The Congress shall have power to lay and collect taxes on incomes, from whatever source derived, without apportionment among the several States, and without regard to any census or enumeration.

Income taxes ranged from 1% to 7% for those making $500k/year. To appease voters, Congress stated that information collected would remain confidential. To this day, illegal aliens can select to pay taxes without fear of being picked up by immigration.

The Revenue Act of 1916 further increased taxes, from 2% to 15% for those making more than $1.5M. It also welcomed business taxes into the picture by charging excess profit taxes.

Within one year, those making $40k were taxed at 15% while $1.5M was now taxed at 67%. War is expensive, indeed.

In 1918, the bottom was increased to 6% and the top was placed at 77%. As a result, yearly taxes increased revenue from $761M to $3.6B in 2 short years, funding 1/3 of the war. Interestingly, only 5% of Americans had to pay taxes as a result.

US Taxation Post WWI

After the war in the 1920′s, there were 5 tax cuts resulting in a range of 1% to 25%. Relief! However, it was rather short-lived. In 1929, the stock market crash
was a huge factor in cutting tax collections from $6.6B to $1.6B. In fact, the US Stock Market wouldn’t get back to pre-crash levels until 1954.

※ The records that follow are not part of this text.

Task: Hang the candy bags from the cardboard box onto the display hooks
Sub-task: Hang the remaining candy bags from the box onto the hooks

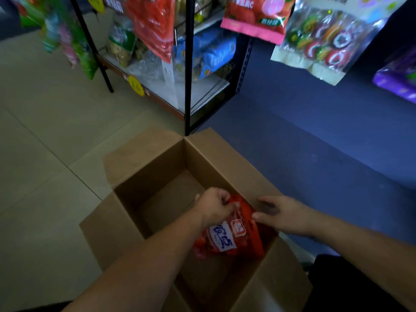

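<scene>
Inside the open cardboard box (157,172) on the floor, a red candy bag (227,240) is being taken up by its top edge. The edge is being pinched by the curled fingers of the left hand (216,206). The right hand (286,213) is being held just beside the bag's right edge with its fingers stretched out and nothing gripped; whether its thumb is touching the film cannot be told. The hands are being kept apart, with the bag between them.

The pick-up step is judged to be in hand: the bag is being held low between the box walls, near the right wall, and is not yet raised clear. Next, by this reading, a lift past the flaps is being called for, then the hanging hole being found and threaded onto a free hook. No hook is being shown plainly.

By count, one box and one bag within it are being seen. Along the blue wall (315,131) three hung bags are being shown: a pink strawberry bag (254,16), a clear bag of round sweets (324,41) and a purple bag (398,79). One large red bag (153,25) is being displayed on the black rack (188,64); the blurred packs at far left cannot be counted.
</scene>
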A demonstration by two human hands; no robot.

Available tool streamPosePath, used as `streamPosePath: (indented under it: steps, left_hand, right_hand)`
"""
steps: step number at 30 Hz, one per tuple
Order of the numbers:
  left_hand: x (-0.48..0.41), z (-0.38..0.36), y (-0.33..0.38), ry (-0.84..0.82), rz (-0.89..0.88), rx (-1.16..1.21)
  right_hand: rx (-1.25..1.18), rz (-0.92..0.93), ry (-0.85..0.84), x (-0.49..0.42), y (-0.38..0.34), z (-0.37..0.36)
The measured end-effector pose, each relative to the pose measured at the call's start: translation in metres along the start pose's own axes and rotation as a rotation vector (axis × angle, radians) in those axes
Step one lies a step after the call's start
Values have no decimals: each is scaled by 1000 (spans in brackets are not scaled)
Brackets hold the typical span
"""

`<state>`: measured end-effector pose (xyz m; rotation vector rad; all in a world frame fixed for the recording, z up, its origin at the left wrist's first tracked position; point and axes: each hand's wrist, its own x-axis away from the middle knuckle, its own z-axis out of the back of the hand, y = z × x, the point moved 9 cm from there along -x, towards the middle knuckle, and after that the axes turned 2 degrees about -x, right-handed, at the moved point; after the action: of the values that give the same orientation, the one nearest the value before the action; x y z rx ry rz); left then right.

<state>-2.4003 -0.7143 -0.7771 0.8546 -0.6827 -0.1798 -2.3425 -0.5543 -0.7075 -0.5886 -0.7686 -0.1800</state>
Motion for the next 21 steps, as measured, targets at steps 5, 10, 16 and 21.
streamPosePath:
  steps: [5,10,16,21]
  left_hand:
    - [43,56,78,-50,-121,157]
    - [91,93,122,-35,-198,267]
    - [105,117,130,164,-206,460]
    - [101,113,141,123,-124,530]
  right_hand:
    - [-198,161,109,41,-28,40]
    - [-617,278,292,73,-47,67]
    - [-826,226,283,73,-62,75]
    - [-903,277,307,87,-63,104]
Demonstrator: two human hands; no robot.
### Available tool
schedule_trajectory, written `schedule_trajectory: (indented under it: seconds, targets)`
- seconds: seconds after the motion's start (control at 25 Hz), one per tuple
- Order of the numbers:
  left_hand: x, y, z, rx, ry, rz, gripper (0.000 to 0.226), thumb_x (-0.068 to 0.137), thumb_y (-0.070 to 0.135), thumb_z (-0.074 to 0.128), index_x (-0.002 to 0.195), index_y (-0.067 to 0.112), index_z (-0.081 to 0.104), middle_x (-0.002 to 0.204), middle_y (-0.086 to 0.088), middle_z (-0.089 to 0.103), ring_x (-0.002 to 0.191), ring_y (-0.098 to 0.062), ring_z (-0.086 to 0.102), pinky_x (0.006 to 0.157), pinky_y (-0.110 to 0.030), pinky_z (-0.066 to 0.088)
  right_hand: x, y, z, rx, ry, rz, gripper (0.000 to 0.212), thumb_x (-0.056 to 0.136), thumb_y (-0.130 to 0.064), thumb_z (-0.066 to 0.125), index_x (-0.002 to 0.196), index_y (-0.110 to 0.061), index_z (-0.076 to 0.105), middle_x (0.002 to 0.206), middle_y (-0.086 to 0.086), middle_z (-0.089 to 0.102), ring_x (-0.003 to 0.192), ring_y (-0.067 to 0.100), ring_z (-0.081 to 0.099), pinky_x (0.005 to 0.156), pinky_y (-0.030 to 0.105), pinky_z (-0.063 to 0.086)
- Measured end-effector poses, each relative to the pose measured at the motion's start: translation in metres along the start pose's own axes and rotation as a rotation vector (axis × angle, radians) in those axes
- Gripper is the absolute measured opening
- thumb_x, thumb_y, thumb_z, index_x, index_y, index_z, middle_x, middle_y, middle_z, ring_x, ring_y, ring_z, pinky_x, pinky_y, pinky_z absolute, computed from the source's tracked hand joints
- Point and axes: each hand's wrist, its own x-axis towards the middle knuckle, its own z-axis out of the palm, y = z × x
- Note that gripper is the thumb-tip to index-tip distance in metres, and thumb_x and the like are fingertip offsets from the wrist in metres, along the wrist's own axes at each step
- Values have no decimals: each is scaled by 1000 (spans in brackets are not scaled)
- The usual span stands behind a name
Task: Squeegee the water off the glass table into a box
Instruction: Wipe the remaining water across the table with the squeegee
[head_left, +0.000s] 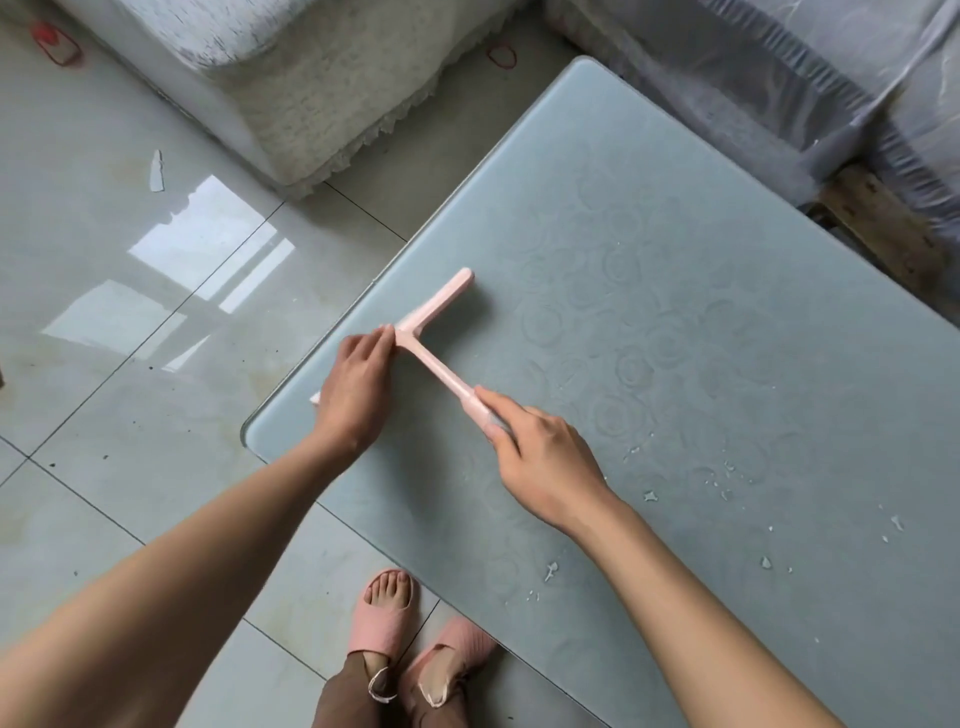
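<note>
Gripping the pink squeegee (432, 340), both hands; no writing legible.

Under you lies a glossy, pale tiled floor (104, 441) with dark grout lines. To your left it mirrors a bright window as pale patches (208, 244). A white scrap (157, 171) and dark specks lie on the tiles. Ahead you see a sofa in a cream textured cover (291, 93) with a lace hem, and red marks (54, 44) on the floor nearby. At your upper right, furniture wrapped in clear plastic sheeting (779, 78) adjoins a worn wooden piece (878, 228).
</note>
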Motion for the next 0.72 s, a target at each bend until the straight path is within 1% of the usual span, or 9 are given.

To respond to the decrease in collections, the Tax Act of 1932 once again increased taxes — 4% to 79%. Also introduced was the Social Security act of 1935, which added an additional 2%. Half was paid by the employee, the other by the employer.

US Taxation during WWII

In 1941, the bottom was increased to a then record high of 23% and 94% for those earning over $1M. Why? You guessed it! War!

Income tax collections surged from 8.7B to 43.2B. Rather than 4M people paying taxes, now 43M were.

US Taxation during Post-WWII

Taxes never really dropped. We changed the name of the Bureau of Internal Revenue to the Internal Revenue Services (it’s so service oriented), starting using one’s social security number to track taxes, and by 1967 all returns were processed by computers.

Social security increased from 2% to 6%. By 1988, it was 12.3%. By 1990, 15.3%. You should be happy to know that most of that money has been “borrowed” by the govenment to fund wars, and the chances of it being refilled is unlikely with the Baby Boomer situation.

US Taxation during the Rule of Reagan

So many Conservatives love Reagan because of what he did for taxes, particularly those in the high income brackets. In 1981 Reagan reduced taxes 25% across all brackets and indexed them for inflation (the 70′s saw an inflation rate of 13%). The IRA was introduced.

But the big change came in the Tax Reform Act of 1986. The top was decreased from 50% to 28%, while the bottom was increased from 11% to 15% (note: this fact was not in the US Treasury website under the Bush Administration — I wonder why?).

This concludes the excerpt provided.